A true story of extraordinary bravery, betrayal, tragedy and
triumph.--The Daily Telegraph
On a hot afternoon in August 1941, a twenty-four-year-old Belgian woman
walked into the British consulate in Bilbao, neutral Spain, and demanded
to see the consul. She presented him with a British soldier she had
smuggled all the way from Brussels, through occupied France and over the
Pyrenees. It is a journey she will make countless times thereafter, at
unthinkable danger to her own life.
Her name is Andrée de Jongh, though she will come to be known as the
Little Cyclone in deference to her extraordinary courage and tenacity.
She is an inspiration. From nursing wounded Allied servicemen, de Jongh
would go on to establish the Comet Line, the most famous escape line of
the Second World War, one that saved the lives of more than eight
hundred airmen and soldiers stranded behind enemy lines. The risks,
however, would be enormous, the cost, unspeakably tragic.

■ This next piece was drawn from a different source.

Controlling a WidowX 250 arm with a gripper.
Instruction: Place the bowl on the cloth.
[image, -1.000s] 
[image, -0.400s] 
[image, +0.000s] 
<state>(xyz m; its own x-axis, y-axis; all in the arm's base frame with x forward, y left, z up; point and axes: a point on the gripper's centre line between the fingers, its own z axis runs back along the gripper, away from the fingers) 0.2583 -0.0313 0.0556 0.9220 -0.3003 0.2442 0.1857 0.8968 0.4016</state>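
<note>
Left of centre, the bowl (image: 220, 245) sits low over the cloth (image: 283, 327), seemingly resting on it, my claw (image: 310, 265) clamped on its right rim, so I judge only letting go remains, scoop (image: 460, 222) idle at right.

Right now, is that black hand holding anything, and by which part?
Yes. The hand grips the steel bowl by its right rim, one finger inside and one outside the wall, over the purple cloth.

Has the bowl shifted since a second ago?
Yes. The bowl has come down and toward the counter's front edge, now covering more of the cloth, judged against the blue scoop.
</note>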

Her story is shot through with the constant terror of discovery and
interception--of late night knocks at the door, of disastrous moonlit
river crossings, Gestapo infiltrators, firing squads and concentration
camps. It is also a classic true story of fear overcome by giddying
bravery.
Airey Neave served as an intelligence agent for MI9 in World War Two
before later becoming Member of Parliament for Abingdon. The author of
several highly acclaimed books on the Second World War, he died in 1979
in an IRA a car-bomb attack at the House of Commons.